The Chacao Channel bridge, also known as Chiloé Bicentennial Bridge, is a bridge currently under construction to link the island of Chiloé with mainland Chile crossing the Chacao Channel. It was one of the several projects that were planned to commemorate Chile's bicentennial in 2010. If completed as a suspension bridge, it would be the largest such bridge in South America. The opening of the bridge is planned for 2025.

History

Construction of the bridge was scheduled to start in the second half of 2007 and completion was due in late 2012 at an approximate cost of US$410 million. However, on 31 July 2006, the consortium in charge of the project revealed that the total cost of constructing the bridge was US$930 million, which was above the limit of US$607 million imposed by the government. In response, the ministry of Public Works decided not to continue with the project. To compensate the people of Chiloé for not building the bridge, then President Michelle Bachelet promised an upgrade to the island's infrastructure.

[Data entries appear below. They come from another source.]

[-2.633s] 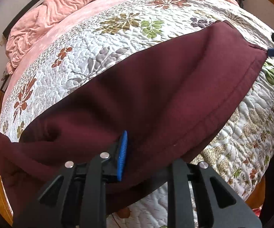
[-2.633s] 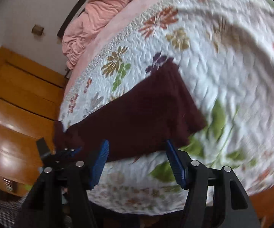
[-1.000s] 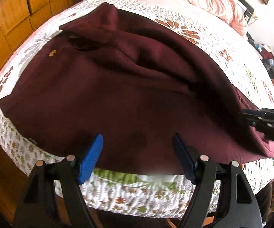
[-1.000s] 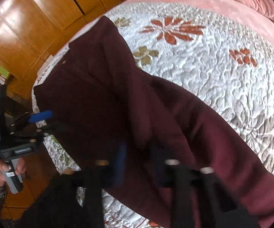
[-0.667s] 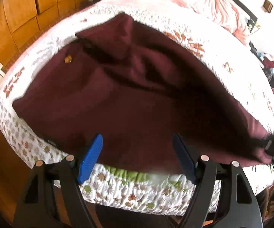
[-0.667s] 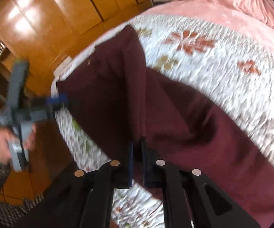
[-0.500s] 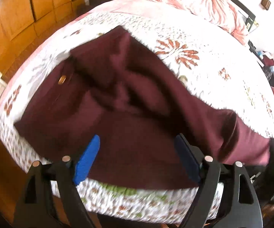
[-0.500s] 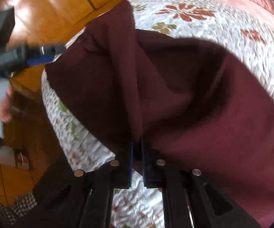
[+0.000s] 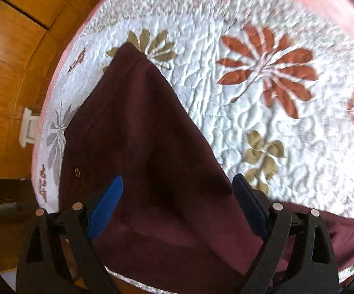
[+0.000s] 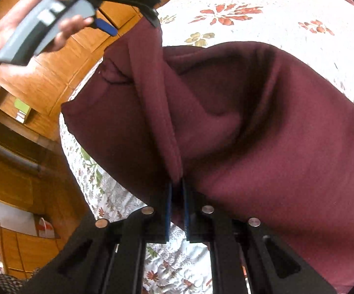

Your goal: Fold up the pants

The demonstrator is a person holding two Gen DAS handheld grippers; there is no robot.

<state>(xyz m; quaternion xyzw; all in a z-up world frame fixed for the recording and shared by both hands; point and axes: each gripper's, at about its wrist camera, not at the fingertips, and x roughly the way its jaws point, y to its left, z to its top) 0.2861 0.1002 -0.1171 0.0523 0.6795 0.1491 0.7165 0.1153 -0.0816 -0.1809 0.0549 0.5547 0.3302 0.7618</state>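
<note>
the maroon pants (image 10: 262, 127) lie on the quilt (image 9: 262, 127), long axis running away from the right gripper (image 10: 176, 196), which pinches their edge; the left gripper (image 9: 177, 210) hovers wide above them.

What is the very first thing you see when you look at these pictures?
The big dark red pants jump out first, spread over the white flowered quilt on the bed. The right gripper is shut on a bunched fold of the pants, lifting it, while the left gripper is open above the cloth. Behind the bed stand shiny orange wooden cupboards.
</note>
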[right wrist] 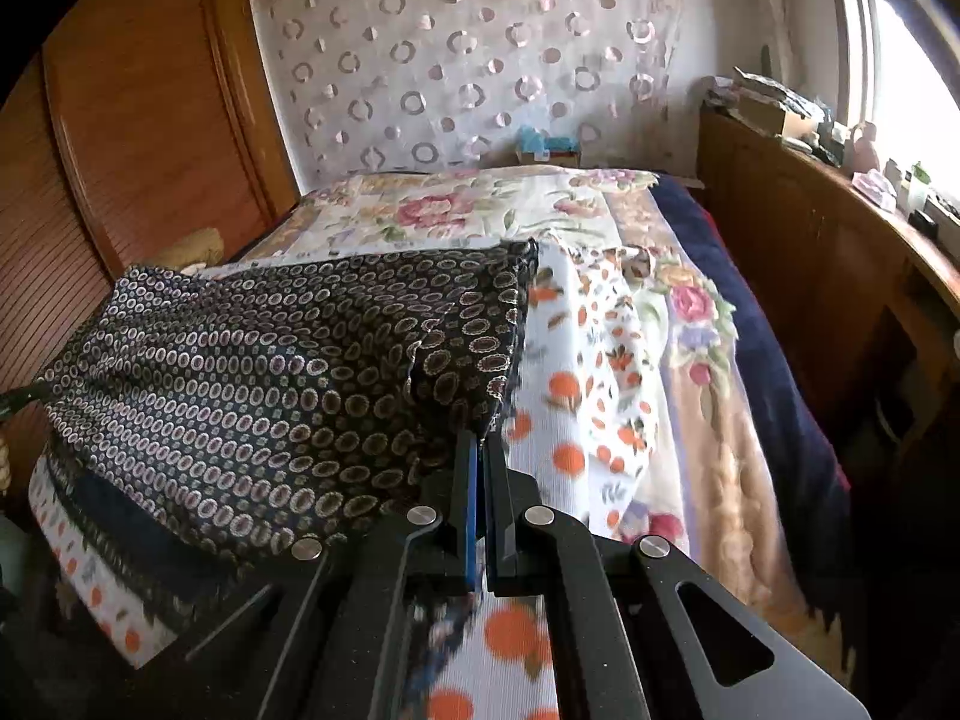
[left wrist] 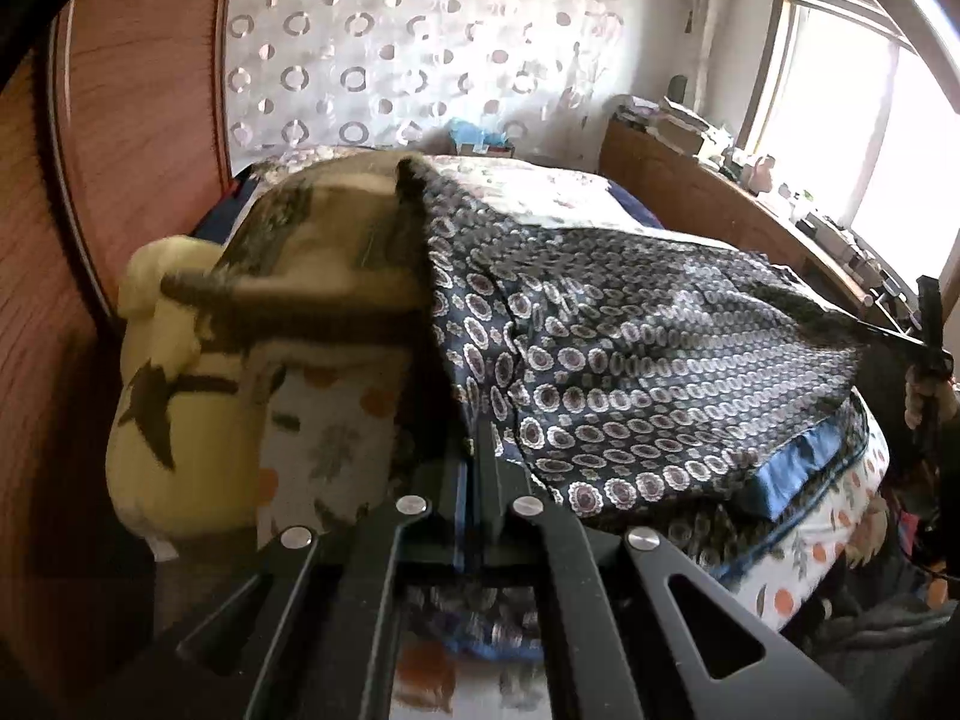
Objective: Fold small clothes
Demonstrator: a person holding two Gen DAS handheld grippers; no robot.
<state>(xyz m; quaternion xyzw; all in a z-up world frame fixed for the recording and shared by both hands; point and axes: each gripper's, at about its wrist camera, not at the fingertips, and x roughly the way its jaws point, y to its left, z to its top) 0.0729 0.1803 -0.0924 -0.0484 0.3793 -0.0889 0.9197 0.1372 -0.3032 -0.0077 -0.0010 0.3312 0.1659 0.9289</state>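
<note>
Covering a bed (right wrist: 708, 372) by a wooden wardrobe (right wrist: 150, 120), patterned cloth (right wrist: 270, 372) pinched in both closed jaws, bright window (left wrist: 870, 120)

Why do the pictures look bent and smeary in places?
Both wrist views: fisheye lenses bow the walls, and the window glares white. Left wrist view: the yellow cushion is motion-blurred. Right wrist view: the dark circle-patterned garment stays sharp.

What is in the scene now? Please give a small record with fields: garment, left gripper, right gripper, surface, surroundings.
garment: dark patterned cloth, lifted and stretched between both grippers
left gripper: jaws shut on the cloth edge
right gripper: jaws shut on the opposite edge
surface: bed with orange-print sheet and floral blanket
surroundings: wooden wardrobe, window
</note>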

In June 2009, the Minister of Public Works announced it would revive the project. The bridge would be redesigned (it would no longer be a suspension bridge) and its total cost would be less than in the original design, due to the falling price of steel worldwide. The toll would be also cheaper than a ferry ticket.

In May 2012, President Sebastián Piñera again revived the project, announcing it would open an international bidding process to present the best solution for the construction of the bridge, with a US$740 million investment limit.

Dimensions and features

The Chacao Channel bridge would replace the ferry that connects the village of Chacao, Ancud Comuna, on Route 5 (Ruta 5 Sur) at the northern end of Chiloé Island across the Chacao Channel with the village of Pargua, Calbuco Comuna, on the mainland.

The original design for the bridge showed a total length of 2,635 m, consisting of three concrete towers (two 179.6 m high towers and one 160.77 m high south tower), two mainspans of 1,055 m and 1,100 m, and a suspended side span of 380 m, providing a minimum vertical clearance for navigation of 59 m. It was designed with two one-way lanes on each side. The bridge was designed for a lifespan of 100 years, resistant to winds over 240 km/h, and strong sea currents.

Design and construction

Design, financing, construction, operation and maintenance was originally awarded for thirty years to the Chiloé Bicentennial Bridge Consortium, consisting of French company Vinci Construction Grand Projets, German company Hochtief, American Bridge Company and Chilean companies Besalco and Tecsa. Hochtief was the overall leader, Vinci provided the technical lead, and American Bridge was to contribute cable spinning and deck erection technology.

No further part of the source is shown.